L'Explication Prémisse
Cet article protège les créanciers contre les actes du débiteur usufruitier qui viseraient à les empêcher de se faire payer. Si l'usufruitier renonce à son usufruit d'une façon qui nuit aux droits de ses créanciers (par exemple pour soustraire un bien producteur de revenus à l'exécution), ces créanciers peuvent demander au juge d'annuler cette renonciation afin de récupérer ce à quoi ils peuvent légitimement prétendre.
Mme Martin a l'usufruit d'un appartement qu'elle loue et dont elle perçoit les loyers. Endettée, elle « renonce » officiellement à son usufruit en faveur de son fils pour empêcher ses créanciers de saisir les loyers. Les créanciers saisissent le juge : l'article 622 leur permet de faire annuler cette renonciation si elle leur cause un préjudice, de sorte que les loyers ou la valeur de l'usufruit restent mobilisables pour payer les dettes.
- Sujets pouvant agir : les créanciers de l'usufruitier (pas d'autres personnes).
- Objet de l'action : annuler une renonciation faite par l'usufruitier à son usufruit.

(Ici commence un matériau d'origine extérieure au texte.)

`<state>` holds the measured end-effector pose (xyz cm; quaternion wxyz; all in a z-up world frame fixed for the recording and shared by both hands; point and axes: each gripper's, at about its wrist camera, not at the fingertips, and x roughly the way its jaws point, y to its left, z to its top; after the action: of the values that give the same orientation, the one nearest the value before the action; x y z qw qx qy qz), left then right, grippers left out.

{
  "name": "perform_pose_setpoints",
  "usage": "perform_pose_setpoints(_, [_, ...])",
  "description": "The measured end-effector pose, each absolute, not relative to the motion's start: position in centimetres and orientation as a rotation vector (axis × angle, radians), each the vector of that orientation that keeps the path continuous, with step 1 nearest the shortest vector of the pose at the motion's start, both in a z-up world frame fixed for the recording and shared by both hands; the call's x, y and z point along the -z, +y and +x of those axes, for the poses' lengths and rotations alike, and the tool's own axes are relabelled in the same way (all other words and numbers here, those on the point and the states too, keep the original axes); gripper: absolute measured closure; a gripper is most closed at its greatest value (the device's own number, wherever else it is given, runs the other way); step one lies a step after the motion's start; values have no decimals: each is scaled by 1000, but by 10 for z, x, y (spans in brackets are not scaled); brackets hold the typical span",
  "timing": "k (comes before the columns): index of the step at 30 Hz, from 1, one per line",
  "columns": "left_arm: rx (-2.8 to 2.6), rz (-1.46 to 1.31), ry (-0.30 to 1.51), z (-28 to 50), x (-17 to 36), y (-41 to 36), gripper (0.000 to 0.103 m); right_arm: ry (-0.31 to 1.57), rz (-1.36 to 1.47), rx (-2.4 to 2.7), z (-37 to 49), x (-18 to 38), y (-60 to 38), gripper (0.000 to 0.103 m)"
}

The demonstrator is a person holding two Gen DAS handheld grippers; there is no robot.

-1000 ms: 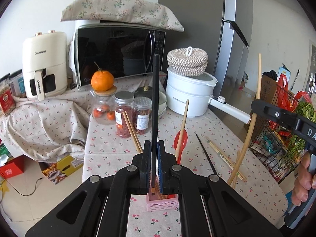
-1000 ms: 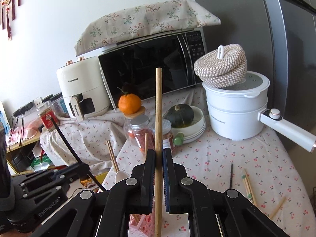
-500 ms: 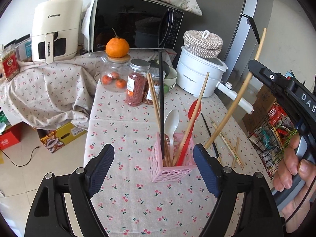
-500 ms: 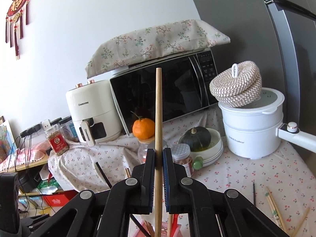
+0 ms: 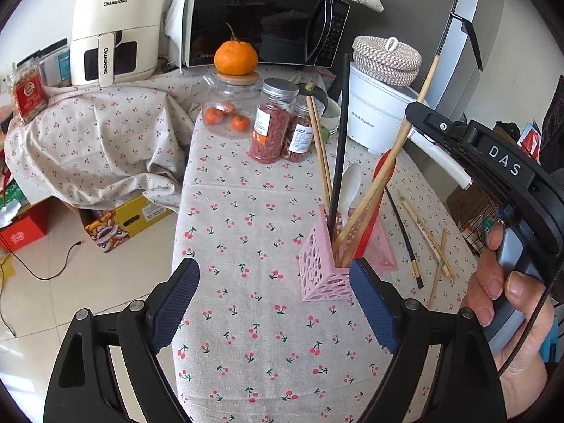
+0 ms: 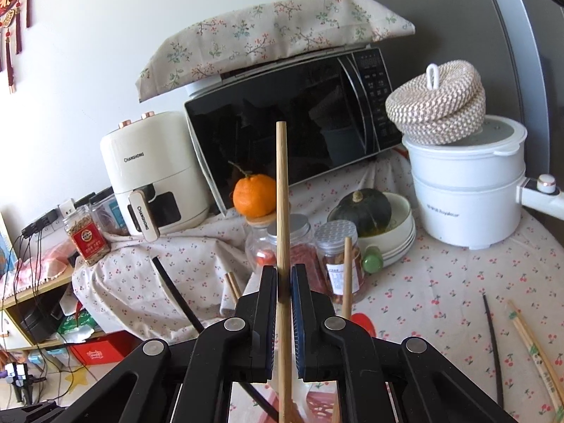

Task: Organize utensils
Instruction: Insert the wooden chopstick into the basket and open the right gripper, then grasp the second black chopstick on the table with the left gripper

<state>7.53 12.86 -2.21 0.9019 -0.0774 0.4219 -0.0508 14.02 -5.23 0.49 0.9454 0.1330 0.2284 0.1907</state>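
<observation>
Chopstick (image 6: 282, 204), the pale wooden one, is standing nearly upright between the right gripper (image 6: 283, 282) pads, its lower end already down in the pink holder (image 5: 326, 275). The pads look barely parted around it, so I'd say it's about to slide down its own axis. Beside the holder, the left gripper (image 5: 275, 303) has just been opening, nothing between its jaws. Loose chopsticks (image 5: 428, 236) lie past the holder's far side.
</observation>
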Motion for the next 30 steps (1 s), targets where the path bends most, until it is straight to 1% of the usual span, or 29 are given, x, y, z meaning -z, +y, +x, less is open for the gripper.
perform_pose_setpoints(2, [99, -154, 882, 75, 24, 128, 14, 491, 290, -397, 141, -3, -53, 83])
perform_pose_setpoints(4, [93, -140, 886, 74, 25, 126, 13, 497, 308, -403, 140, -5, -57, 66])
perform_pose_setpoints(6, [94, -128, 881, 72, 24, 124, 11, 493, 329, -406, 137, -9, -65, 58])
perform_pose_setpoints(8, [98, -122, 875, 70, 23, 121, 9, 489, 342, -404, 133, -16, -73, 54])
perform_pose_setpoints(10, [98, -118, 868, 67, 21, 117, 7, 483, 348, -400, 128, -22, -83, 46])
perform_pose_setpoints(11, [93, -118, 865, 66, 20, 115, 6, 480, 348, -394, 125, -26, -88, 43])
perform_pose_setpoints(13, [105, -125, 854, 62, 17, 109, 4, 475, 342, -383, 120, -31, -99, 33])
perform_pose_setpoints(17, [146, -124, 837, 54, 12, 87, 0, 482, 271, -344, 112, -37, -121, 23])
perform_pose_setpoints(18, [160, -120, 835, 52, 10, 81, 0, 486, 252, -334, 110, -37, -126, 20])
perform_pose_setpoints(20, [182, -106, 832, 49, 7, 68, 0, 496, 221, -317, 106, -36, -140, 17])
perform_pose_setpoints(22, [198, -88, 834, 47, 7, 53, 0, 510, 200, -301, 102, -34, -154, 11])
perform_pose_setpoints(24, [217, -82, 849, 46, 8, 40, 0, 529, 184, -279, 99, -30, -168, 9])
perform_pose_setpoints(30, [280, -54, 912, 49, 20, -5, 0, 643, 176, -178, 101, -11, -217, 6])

- Condition nécessaire : la renonciation doit être faite à leur préjudice (elle doit nuire à la possibilité de recouvrer leur créance).

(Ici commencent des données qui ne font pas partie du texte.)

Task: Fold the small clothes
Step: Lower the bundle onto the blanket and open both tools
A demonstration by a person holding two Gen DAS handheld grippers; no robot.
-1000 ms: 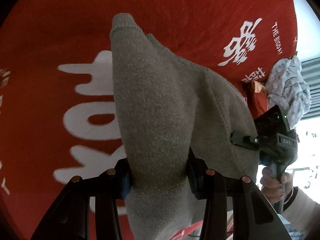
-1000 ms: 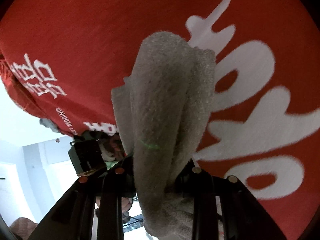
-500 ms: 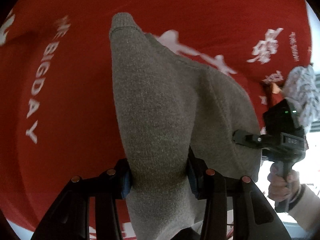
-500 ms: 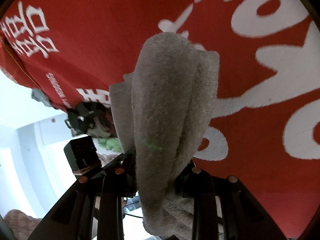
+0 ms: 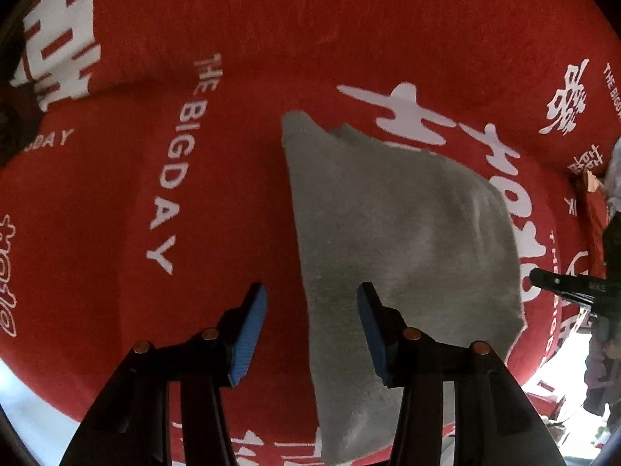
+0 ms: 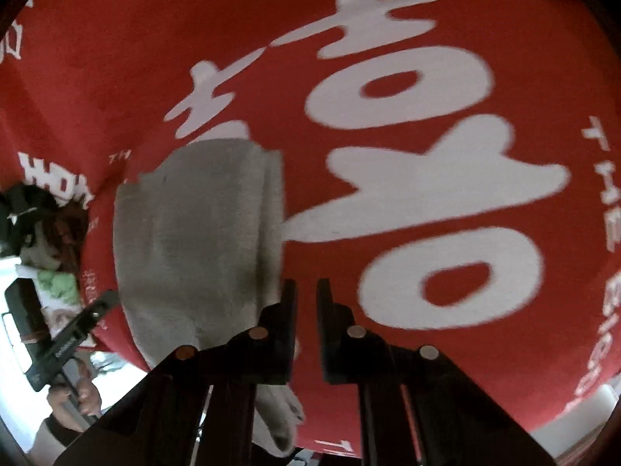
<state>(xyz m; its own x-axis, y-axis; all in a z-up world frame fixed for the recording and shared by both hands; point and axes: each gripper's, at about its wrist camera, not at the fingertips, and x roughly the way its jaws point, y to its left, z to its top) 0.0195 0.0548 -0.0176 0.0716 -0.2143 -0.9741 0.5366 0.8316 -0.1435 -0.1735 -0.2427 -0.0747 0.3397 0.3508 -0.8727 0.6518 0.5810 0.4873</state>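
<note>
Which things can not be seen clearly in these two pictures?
- Grey knitted garment: near end hidden behind the left gripper fingers, cut by the left view's bottom edge.
- Garment's fold layers: blurred in both views.
- Right gripper: narrow gap; open or shut unclear.
</note>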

- But : empêcher que l'usufruit soit soustrait à l'exécution forcée contre le débiteur usufruitier.
- Effet pratique : si l'annulation est prononcée, la renonciation est réputée nulle vis‑à‑vis des créanciers et l'usufruit redevient mobilisable pour le paiement des dettes.
- Limite : une renonciation qui n'occasionne aucun préjudice aux créanciers reste, en principe, valable.